● **AIM OF THE TASK**
Copy every line below precisely, leaving nothing out.
** Opening DATA SHOWN block **
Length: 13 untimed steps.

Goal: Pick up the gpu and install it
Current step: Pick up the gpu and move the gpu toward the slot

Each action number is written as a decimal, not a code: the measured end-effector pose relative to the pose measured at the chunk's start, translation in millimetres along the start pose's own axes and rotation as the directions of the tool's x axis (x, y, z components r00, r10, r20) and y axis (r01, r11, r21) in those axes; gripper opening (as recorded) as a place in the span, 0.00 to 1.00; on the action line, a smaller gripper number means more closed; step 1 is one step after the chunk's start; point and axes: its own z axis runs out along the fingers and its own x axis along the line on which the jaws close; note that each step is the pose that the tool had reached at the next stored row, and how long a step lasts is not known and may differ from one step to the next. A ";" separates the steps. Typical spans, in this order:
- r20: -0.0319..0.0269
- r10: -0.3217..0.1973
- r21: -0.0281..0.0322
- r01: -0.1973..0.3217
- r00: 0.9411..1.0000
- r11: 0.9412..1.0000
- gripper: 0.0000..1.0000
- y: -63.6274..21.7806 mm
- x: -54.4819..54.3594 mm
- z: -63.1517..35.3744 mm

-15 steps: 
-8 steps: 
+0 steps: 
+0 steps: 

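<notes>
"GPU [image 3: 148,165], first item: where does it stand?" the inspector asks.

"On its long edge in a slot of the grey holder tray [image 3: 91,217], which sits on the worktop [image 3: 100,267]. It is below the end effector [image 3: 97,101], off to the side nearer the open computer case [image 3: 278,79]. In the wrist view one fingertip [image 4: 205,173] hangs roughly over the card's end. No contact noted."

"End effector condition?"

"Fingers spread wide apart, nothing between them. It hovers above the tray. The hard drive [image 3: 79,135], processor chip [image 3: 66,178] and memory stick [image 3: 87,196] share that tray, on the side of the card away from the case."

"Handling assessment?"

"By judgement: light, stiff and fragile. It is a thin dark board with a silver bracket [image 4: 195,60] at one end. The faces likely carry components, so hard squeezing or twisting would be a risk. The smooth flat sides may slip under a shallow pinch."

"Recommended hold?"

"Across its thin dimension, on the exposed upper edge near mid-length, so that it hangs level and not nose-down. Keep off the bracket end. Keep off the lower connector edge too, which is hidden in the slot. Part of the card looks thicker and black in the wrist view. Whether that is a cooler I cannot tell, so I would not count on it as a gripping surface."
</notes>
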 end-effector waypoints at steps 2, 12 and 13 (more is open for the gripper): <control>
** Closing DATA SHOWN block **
● **RESULT OF THIS EXERCISE**
Length: 13 untimed steps.

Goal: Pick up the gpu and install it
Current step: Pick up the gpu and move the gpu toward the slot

Each action number is written as a decimal, not a code: the measured end-effector pose relative to the pose measured at the chunk's start, translation in millimetres along the start pose's own axes and rotation as the directions of the tool's x axis (x, y, z components r00, r10, r20) and y axis (r01, r11, r21) in those axes; gripper opening (as recorded) as a place in the span, 0.00 to 1.00; on the action line, a smaller gripper number means more closed; step 1 is one step after the chunk's start; point and axes: its own z axis runs out along the fingers and its own x axis along the line on which the jaws close; note that each step is the pose that the tool had reached at the next stored row, and how long a step lasts is not known and may differ from one step to the next. A ";" separates the steps. Typical spans, in this order:
- r20: -0.0319..0.0269
- r10: -0.3217..0.1973
- r21: -0.0281..0.0322
- r01: -0.1973..0.3217
- r00: 0.9411..1.0000
- r11: 0.9412..1.0000
- gripper: 0.0000..1.0000
- y: -63.6274..21.7806 mm
- x: -54.4819..54.3594 mm
- z: -63.1517..35.3744 mm

-15 steps: 
-8 steps: 
+0 steps: 
+0 steps: 

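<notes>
"GPU [image 3: 148,165], first item: where does it stand?" the inspector asks.

"On its long edge in a slot of the grey holder tray [image 3: 91,217], which sits on the worktop [image 3: 100,267]. It is below the end effector [image 3: 97,101], off to the side nearer the open computer case [image 3: 278,79]. In the wrist view one fingertip [image 4: 205,173] hangs roughly over the card's end. No contact noted."

"End effector condition?"

"Fingers spread wide apart, nothing between them. It hovers above the tray. The hard drive [image 3: 79,135], processor chip [image 3: 66,178] and memory stick [image 3: 87,196] share that tray, on the side of the card away from the case."

"Handling assessment?"

"By judgement: light, stiff and fragile. It is a thin dark board with a silver bracket [image 4: 195,60] at one end. The faces likely carry components, so hard squeezing or twisting would be a risk. The smooth flat sides may slip under a shallow pinch."

"Recommended hold?"

"Across its thin dimension, on the exposed upper edge near mid-length, so that it hangs level and not nose-down. Keep off the bracket end. Keep off the lower connector edge too, which is hidden in the slot. Part of the card looks thicker and black in the wrist view. Whether that is a cooler I cannot tell, so I would not count on it as a gripping surface."
</notes>
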 end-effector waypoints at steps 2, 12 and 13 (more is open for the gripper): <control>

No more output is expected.